### Politeness prediction with ConvoKit

This notebook demonstrates how to train a simple classifier to predict the politeness level of a request by considering the politeness strategies used, as seen in the paper [A computational approach to politeness with application to social factors](https://www.cs.cornell.edu/~cristian/Politeness.html), using ConvoKit. Note that this notebook is *not* intended to reproduce the paper results: legacy code for reproducibility is available at this [repository](https://github.com/sudhof/politeness). 

In [1]:
import pandas as pd
import numpy as np
from tqdm import tqdm
from collections import defaultdict

In [3]:
# import sys
# sys.path.insert(0, "../github/Cornell-Conversational-Analysis-Toolkit/")

# import convokit
# print(convokit.__file__)

../github/Cornell-Conversational-Analysis-Toolkit/convokit/__init__.py




In [4]:
from convokit import Corpus, User, Utterance

In [5]:
from pandas import DataFrame
from typing import List, Dict, Set

#### 1: Loading (and converting) annotated dataset

We will be using the wikipedia annotations from the [Stanford Politeness Corpus](https://www.cs.cornell.edu/~cristian/Politeness.html). 
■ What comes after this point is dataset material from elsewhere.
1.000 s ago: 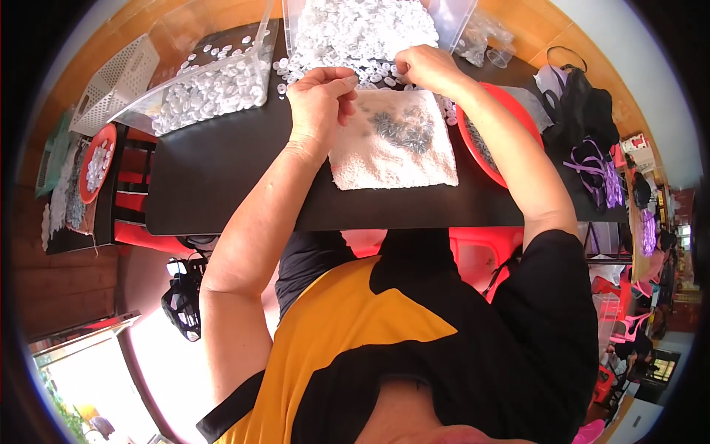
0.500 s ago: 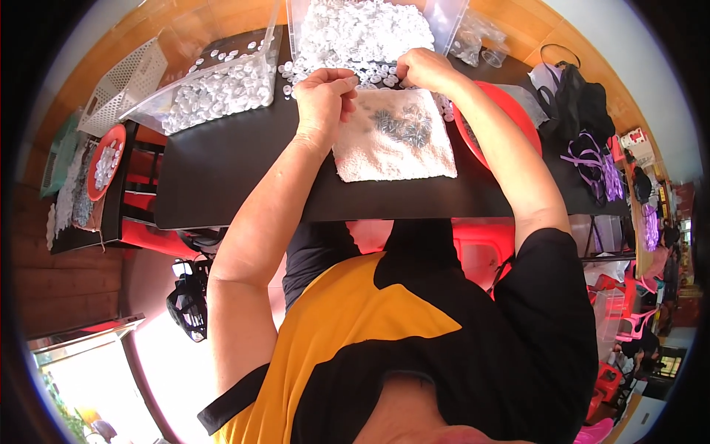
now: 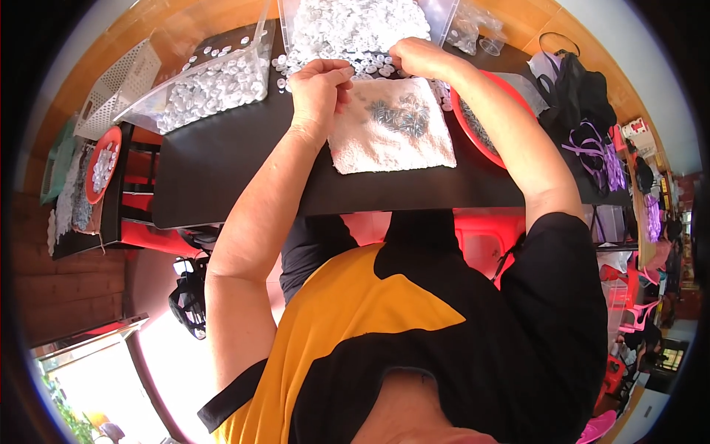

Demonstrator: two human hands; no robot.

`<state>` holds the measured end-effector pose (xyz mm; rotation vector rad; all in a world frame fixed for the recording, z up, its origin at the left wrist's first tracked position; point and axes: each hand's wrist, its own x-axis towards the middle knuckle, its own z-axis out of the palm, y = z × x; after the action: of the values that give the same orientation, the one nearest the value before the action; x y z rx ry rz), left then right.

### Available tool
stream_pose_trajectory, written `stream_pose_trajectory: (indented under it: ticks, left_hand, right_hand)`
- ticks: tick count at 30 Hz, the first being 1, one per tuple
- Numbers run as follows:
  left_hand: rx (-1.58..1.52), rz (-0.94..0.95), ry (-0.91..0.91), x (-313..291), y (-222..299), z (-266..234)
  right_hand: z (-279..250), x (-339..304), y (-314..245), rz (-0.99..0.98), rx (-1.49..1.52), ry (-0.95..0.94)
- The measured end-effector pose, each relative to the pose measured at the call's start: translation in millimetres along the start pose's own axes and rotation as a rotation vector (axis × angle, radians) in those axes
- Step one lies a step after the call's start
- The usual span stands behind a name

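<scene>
My left hand (image 3: 316,92) is above the upper left corner of a pale cloth (image 3: 392,153), thumb and fingertips pinched together. What they hold, if anything, is too small to make out. Beyond the cloth, my right hand (image 3: 420,58) reaches with curled fingers to small loose white round plastic pieces (image 3: 371,65); its fingertips are partly hidden. Thin dark metal-looking pieces (image 3: 403,116) lie in a cluster on the cloth. Behind both hands stands a clear plastic bin (image 3: 442,21) heaped with the same white pieces.
Another clear box (image 3: 134,115) of white pieces stands at the left on the black table (image 3: 237,159). A red basin (image 3: 510,87) with grey contents sits under my right forearm. Further right are a black bag (image 3: 580,96) and purple straps (image 3: 610,166).
My right hand has shifted slightly toward the left at the loose white pieces. My left hand keeps its pinch near the cloth corner. The whole view has shifted a little.
</scene>
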<state>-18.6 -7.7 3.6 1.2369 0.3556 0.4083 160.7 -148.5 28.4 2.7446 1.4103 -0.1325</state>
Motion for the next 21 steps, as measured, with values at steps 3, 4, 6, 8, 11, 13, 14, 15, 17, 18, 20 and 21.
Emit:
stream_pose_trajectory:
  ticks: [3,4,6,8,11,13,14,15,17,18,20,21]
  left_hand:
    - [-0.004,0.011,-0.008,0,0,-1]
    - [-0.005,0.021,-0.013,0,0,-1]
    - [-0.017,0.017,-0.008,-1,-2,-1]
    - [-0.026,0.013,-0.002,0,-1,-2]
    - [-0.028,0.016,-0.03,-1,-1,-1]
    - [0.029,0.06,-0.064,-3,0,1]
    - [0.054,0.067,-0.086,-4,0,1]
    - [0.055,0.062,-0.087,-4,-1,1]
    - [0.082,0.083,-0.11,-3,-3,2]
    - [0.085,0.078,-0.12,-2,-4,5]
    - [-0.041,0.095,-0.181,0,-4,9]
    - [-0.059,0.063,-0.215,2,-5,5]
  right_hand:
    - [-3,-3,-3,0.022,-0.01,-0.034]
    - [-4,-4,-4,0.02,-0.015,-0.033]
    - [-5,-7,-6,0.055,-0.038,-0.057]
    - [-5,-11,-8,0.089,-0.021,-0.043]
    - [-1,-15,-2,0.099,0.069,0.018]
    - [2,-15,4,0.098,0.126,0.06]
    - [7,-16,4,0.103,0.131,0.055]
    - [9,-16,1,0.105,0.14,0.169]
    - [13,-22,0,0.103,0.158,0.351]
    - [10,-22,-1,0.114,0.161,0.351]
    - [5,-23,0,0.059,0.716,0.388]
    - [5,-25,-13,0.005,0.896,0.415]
Code below demonstrates how to convert the original CSV file into the corpus format expected by ConvoKit, but this resultant corpus can also be directly downloaded using the helper function `download("wiki-politeness-annotated")`. 

In [6]:
# you may need to modify the filepath depending on where your downloaded version is stored 
df = pd.read_csv("Stanford_politeness_corpus/wikipedia.annotated.csv")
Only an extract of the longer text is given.